RECORD SET START
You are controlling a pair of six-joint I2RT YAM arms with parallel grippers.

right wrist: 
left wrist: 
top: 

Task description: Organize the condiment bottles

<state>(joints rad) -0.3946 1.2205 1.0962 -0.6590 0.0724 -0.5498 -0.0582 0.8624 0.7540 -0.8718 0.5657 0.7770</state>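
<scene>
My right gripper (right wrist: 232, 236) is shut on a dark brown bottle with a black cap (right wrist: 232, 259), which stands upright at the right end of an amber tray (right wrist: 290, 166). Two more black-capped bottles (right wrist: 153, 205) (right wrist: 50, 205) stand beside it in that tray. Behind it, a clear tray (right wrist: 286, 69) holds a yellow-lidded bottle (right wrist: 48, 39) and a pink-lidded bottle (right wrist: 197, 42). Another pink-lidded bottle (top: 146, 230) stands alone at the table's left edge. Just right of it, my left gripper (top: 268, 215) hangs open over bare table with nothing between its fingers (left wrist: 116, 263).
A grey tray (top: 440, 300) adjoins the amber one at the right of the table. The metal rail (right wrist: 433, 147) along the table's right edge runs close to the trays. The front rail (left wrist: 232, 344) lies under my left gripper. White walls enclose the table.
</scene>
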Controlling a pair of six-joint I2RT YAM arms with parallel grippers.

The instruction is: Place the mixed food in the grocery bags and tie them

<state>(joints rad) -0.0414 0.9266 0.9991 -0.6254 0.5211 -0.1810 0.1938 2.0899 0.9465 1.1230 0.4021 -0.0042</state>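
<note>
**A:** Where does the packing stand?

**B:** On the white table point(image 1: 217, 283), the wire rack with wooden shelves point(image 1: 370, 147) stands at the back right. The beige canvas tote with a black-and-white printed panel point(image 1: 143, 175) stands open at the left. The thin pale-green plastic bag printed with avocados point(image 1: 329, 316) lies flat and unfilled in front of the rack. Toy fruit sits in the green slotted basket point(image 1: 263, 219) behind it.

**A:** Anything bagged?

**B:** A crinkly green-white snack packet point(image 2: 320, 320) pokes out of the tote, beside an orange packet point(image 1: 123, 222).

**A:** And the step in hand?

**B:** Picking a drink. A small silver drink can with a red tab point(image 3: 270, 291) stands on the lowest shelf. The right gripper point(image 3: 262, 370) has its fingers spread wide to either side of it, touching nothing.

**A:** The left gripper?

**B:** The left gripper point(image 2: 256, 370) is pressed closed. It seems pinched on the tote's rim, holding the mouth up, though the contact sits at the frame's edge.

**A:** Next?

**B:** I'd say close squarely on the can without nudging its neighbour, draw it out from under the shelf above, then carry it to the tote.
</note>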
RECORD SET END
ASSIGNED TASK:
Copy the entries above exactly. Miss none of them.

RESPONSE AREA:
You are controlling a pair of six-joint I2RT YAM arms with parallel grippers.

right wrist: 
left wrist: 
top: 

Task description: Organize the condiment bottles

<state>(joints rad) -0.3946 1.2205 1.0962 -0.6590 0.0724 -0.5498 -0.0582 0.8624 0.7540 -0.8718 0.5657 0.7770</state>
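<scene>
My right gripper (right wrist: 232, 236) is shut on a dark brown bottle with a black cap (right wrist: 232, 259), which stands upright at the right end of an amber tray (right wrist: 290, 166). Two more black-capped bottles (right wrist: 153, 205) (right wrist: 50, 205) stand beside it in that tray. Behind it, a clear tray (right wrist: 286, 69) holds a yellow-lidded bottle (right wrist: 48, 39) and a pink-lidded bottle (right wrist: 197, 42). Another pink-lidded bottle (top: 146, 230) stands alone at the table's left edge. Just right of it, my left gripper (top: 268, 215) hangs open over bare table with nothing between its fingers (left wrist: 116, 263).
A grey tray (top: 440, 300) adjoins the amber one at the right of the table. The metal rail (right wrist: 433, 147) along the table's right edge runs close to the trays. The front rail (left wrist: 232, 344) lies under my left gripper. White walls enclose the table.
</scene>
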Controlling a pair of six-joint I2RT YAM arms with parallel grippers.

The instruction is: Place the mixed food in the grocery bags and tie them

<state>(joints rad) -0.0414 0.9266 0.9991 -0.6254 0.5211 -0.1810 0.1938 2.0899 0.9465 1.1230 0.4021 -0.0042</state>
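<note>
**A:** Where does the packing stand?

**B:** On the white table point(image 1: 217, 283), the wire rack with wooden shelves point(image 1: 370, 147) stands at the back right. The beige canvas tote with a black-and-white printed panel point(image 1: 143, 175) stands open at the left. The thin pale-green plastic bag printed with avocados point(image 1: 329, 316) lies flat and unfilled in front of the rack. Toy fruit sits in the green slotted basket point(image 1: 263, 219) behind it.

**A:** Anything bagged?

**B:** A crinkly green-white snack packet point(image 2: 320, 320) pokes out of the tote, beside an orange packet point(image 1: 123, 222).

**A:** And the step in hand?

**B:** Picking a drink. A small silver drink can with a red tab point(image 3: 270, 291) stands on the lowest shelf. The right gripper point(image 3: 262, 370) has its fingers spread wide to either side of it, touching nothing.

**A:** The left gripper?

**B:** The left gripper point(image 2: 256, 370) is pressed closed. It seems pinched on the tote's rim, holding the mouth up, though the contact sits at the frame's edge.

**A:** Next?

**B:** I'd say close squarely on the can without nudging its neighbour, draw it out from under the shelf above, then carry it to the tote.
</note>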

The exercise is done, with nothing more to add.